→ AIM OF THE TASK: Quote exactly and only this range of lines in the data below: the line that holds "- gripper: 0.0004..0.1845" to the line that holds "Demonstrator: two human", both included.

→ RECORDED INFORMATION:
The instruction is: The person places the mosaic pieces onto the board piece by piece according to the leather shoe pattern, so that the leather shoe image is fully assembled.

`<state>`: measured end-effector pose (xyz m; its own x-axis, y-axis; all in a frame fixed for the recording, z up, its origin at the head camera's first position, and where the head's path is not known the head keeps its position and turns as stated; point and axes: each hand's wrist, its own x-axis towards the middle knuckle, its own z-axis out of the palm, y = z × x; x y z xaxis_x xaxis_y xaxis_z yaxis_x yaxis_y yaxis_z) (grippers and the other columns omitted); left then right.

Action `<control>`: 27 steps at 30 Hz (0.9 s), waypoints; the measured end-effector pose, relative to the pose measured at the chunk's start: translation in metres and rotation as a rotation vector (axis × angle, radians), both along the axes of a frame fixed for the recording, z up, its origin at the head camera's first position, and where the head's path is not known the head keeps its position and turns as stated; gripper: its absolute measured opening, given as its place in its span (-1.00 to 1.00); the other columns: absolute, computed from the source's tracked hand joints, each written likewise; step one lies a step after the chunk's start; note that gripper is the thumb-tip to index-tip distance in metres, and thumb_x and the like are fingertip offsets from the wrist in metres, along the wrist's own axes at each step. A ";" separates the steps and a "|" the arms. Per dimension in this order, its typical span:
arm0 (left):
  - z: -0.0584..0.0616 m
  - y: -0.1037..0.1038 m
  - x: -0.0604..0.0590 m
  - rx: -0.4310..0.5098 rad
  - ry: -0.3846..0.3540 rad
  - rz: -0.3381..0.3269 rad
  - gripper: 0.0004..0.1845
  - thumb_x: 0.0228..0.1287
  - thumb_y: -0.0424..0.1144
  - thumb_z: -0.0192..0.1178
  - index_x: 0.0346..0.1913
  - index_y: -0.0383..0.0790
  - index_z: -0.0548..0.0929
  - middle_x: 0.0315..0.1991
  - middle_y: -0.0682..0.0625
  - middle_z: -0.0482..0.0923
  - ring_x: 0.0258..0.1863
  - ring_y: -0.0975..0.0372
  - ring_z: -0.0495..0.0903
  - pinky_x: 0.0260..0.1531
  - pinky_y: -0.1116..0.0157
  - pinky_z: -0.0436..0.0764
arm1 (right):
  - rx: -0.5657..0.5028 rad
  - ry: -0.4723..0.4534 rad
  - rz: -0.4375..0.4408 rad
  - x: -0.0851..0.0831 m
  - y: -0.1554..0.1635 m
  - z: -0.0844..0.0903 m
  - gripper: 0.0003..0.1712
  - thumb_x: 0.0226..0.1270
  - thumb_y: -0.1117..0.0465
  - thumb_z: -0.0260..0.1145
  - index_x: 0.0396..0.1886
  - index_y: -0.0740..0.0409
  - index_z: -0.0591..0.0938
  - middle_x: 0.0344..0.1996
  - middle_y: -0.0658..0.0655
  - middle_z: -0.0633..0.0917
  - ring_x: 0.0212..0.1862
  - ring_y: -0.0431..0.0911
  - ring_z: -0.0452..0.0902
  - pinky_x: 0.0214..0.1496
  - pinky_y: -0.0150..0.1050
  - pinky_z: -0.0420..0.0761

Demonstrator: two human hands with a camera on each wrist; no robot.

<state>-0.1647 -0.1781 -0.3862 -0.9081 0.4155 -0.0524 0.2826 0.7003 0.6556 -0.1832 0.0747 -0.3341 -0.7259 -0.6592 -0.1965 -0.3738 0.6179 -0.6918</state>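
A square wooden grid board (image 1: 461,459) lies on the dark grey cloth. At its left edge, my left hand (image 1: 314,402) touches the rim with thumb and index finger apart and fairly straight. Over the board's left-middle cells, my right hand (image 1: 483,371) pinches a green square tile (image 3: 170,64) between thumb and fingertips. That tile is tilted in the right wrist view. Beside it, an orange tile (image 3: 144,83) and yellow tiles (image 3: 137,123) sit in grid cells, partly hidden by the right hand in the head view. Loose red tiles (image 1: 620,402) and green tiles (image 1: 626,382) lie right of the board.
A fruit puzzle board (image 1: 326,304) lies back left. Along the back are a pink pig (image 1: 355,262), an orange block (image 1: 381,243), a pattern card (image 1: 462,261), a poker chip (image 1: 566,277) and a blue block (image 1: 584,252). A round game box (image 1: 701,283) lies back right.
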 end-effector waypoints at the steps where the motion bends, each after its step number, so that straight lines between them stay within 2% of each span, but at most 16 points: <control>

→ RESPONSE AREA:
  - gripper: 0.0004..0.1845
  - thumb_x: 0.0228..0.1287
  - thumb_y: -0.0424..0.1144
  - thumb_z: -0.0192..0.1178
  - index_x: 0.0346..0.1913
  - index_y: -0.0383..0.0790
  - index_z: -0.0548..0.0929
  - middle_x: 0.0315..0.1991
  - middle_y: -0.0682..0.0625
  - middle_z: -0.0482..0.0923
  - ring_x: 0.0258..0.1863
  - ring_y: -0.0975..0.0372
  - ring_z: -0.0495..0.0903
  - pinky_x: 0.0260..0.1531
  - pinky_y: -0.1116..0.0157
  - pinky_z: -0.0436..0.0764
arm1 (right):
  - rx: -0.5657..0.5028 rad
  - ry: -0.4723..0.4534 rad
  - rz: -0.4375..0.4408 rad
  - x: -0.0851..0.0831 m
  - y: -0.1554..0.1635 m
  - z: -0.0844..0.0903 m
  - gripper: 0.0003..0.1712
  - thumb_x: 0.0226..0.1270
  - thumb_y: -0.1117..0.0465
  - thumb_z: -0.0260..0.1145
  - index_x: 0.0396..0.1886
  - index_y: -0.0740..0.0409
  - index_z: -0.0591..0.0938
  - middle_x: 0.0344..0.1996
  - middle_y: -0.0658..0.0655
  - middle_z: -0.0633..0.0917
  - ring_x: 0.0212..0.1862
  - ring_y: -0.0431..0.0911
  - ring_z: -0.0452..0.0902
  - pinky_x: 0.0214..0.1496
  - pinky_y: -0.0150..0.1050
  - pinky_z: -0.0420..0.0761

Demonstrator: two human hands with a camera on each wrist; no robot.

The response to this exercise is now finished.